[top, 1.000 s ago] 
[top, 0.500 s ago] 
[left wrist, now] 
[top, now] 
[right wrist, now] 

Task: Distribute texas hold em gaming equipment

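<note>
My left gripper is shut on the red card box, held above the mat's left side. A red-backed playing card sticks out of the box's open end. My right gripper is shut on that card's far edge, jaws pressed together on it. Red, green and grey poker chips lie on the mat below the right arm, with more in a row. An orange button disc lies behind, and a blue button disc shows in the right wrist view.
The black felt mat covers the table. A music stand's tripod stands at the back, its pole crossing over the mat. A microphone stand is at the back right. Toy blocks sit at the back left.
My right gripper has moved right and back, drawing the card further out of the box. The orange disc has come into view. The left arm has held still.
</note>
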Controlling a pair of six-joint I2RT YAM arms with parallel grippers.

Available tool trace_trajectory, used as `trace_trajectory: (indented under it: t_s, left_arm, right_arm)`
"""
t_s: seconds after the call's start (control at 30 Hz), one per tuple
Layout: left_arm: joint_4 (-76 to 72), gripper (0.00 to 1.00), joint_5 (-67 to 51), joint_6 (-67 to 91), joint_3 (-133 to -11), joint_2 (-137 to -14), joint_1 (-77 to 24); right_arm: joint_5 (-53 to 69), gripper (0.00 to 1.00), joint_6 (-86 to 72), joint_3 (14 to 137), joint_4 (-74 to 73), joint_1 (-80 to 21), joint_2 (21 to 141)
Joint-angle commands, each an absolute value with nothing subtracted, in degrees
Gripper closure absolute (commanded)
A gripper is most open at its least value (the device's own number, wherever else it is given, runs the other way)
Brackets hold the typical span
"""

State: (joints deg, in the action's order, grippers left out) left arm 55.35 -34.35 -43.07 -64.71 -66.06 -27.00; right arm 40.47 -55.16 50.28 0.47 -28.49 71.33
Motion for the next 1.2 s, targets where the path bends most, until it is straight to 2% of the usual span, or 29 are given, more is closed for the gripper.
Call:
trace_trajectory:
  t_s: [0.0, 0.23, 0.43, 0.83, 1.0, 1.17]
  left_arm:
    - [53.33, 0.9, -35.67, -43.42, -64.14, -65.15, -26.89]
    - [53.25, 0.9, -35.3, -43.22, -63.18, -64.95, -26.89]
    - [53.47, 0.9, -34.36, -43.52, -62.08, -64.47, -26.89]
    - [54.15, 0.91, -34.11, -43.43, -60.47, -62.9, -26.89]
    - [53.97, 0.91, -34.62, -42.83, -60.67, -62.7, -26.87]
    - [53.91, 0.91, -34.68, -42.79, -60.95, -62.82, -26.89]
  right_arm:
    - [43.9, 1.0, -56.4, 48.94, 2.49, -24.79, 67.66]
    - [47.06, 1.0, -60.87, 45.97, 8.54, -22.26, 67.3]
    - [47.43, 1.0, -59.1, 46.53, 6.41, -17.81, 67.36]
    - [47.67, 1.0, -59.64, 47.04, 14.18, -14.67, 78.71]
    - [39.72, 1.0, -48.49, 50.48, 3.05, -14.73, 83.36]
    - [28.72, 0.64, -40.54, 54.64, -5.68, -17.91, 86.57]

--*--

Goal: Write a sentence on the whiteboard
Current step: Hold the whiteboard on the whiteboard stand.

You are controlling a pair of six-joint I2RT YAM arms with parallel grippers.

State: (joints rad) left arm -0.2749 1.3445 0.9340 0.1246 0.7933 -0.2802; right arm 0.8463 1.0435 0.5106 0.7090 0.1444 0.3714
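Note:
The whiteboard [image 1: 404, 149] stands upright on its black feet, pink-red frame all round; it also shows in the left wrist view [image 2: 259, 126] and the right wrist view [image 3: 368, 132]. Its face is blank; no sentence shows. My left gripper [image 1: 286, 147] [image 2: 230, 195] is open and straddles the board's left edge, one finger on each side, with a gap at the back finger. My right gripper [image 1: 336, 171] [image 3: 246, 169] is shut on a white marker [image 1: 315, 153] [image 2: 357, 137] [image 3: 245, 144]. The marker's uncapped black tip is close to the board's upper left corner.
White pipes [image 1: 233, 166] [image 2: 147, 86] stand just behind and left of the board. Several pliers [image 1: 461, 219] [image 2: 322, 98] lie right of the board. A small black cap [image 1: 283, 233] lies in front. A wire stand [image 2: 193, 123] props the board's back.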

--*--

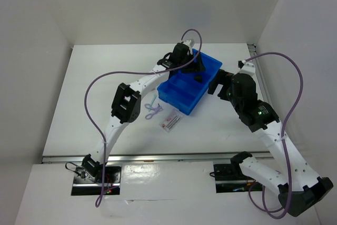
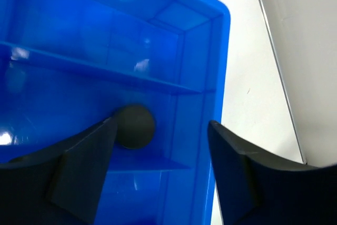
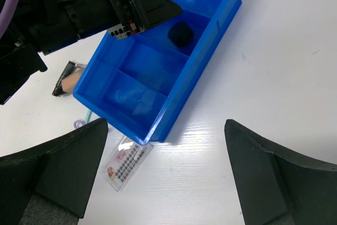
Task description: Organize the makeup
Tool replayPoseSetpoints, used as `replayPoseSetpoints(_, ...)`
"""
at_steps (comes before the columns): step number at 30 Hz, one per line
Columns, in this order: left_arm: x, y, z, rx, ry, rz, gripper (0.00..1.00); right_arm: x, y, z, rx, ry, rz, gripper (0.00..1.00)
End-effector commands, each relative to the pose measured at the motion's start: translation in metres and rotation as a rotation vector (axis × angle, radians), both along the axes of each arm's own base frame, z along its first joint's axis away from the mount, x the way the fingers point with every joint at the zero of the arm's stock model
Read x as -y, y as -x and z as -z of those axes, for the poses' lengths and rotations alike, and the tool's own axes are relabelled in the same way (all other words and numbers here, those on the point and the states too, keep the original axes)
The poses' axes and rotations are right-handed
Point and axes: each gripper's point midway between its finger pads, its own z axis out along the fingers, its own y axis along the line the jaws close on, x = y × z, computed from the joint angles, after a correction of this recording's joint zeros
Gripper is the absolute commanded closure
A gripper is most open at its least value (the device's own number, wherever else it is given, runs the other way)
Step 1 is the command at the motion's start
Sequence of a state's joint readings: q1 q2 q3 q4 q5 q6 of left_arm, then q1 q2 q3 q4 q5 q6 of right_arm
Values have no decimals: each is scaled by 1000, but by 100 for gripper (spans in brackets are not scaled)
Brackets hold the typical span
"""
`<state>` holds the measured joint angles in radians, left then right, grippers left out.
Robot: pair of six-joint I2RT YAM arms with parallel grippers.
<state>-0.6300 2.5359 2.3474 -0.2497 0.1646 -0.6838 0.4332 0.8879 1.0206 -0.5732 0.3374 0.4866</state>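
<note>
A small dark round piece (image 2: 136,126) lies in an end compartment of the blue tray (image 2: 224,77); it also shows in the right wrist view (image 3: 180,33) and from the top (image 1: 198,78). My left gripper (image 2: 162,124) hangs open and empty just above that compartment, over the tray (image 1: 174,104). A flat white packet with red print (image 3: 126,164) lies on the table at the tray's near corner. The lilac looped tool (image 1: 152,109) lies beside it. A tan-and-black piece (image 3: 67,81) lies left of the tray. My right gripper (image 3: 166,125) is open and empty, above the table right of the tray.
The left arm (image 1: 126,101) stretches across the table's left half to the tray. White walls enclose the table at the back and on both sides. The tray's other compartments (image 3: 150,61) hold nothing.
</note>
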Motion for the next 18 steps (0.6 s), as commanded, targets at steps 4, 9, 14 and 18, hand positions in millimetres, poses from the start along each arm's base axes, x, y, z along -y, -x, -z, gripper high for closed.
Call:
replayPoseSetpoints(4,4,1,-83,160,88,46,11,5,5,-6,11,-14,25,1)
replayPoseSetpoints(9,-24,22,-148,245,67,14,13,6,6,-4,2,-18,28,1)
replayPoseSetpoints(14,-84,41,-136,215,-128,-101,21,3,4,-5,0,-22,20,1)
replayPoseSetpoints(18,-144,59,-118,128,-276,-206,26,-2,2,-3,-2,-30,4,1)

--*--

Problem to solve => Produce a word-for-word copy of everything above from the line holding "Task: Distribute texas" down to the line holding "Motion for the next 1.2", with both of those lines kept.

Response below =>
Task: Distribute texas hold em gaming equipment

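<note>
My left gripper is shut on the red card box, held above the mat's left side. A red-backed playing card sticks out of the box's open end. My right gripper is shut on that card's far edge, jaws pressed together on it. Red, green and grey poker chips lie on the mat below the right arm, with more in a row. An orange button disc lies behind, and a blue button disc shows in the right wrist view.
The black felt mat covers the table. A music stand's tripod stands at the back, its pole crossing over the mat. A microphone stand is at the back right. Toy blocks sit at the back left.
My right gripper has moved right and back, drawing the card further out of the box. The orange disc has come into view. The left arm has held still.
</note>
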Controlling a pair of six-joint I2RT YAM arms with parallel grippers.

Available tool trace_trajectory, used as `trace_trajectory: (indented under it: t_s, left_arm, right_arm)`
"""
t_s: seconds after the call's start (control at 30 Hz), one per tuple
Layout: left_arm: joint_4 (-76 to 72), gripper (0.00 to 1.00), joint_5 (-67 to 51), joint_6 (-67 to 91), joint_3 (-133 to -11), joint_2 (-137 to -14), joint_1 (-77 to 24); right_arm: joint_5 (-53 to 69), gripper (0.00 to 1.00), joint_6 (-86 to 72), joint_3 (14 to 137), joint_4 (-74 to 73), joint_1 (-80 to 21), joint_2 (21 to 141)
Joint-angle commands, each an absolute value with nothing subtracted, in degrees
Gripper closure absolute (commanded)
A gripper is most open at its least value (the device's own number, wherever else it is given, runs the other way)
Brackets hold the typical span
"""

State: (joints deg, in the action's order, grippers left out) left arm 55.35 -34.35 -43.07 -64.71 -66.06 -27.00; right arm 40.47 -55.16 50.28 0.47 -28.49 71.33
Motion for the next 1.2 s, targets where the path bends most, until it is straight to 2% of the usual span, or 29 are given, more is closed for the gripper.

The output is now finished.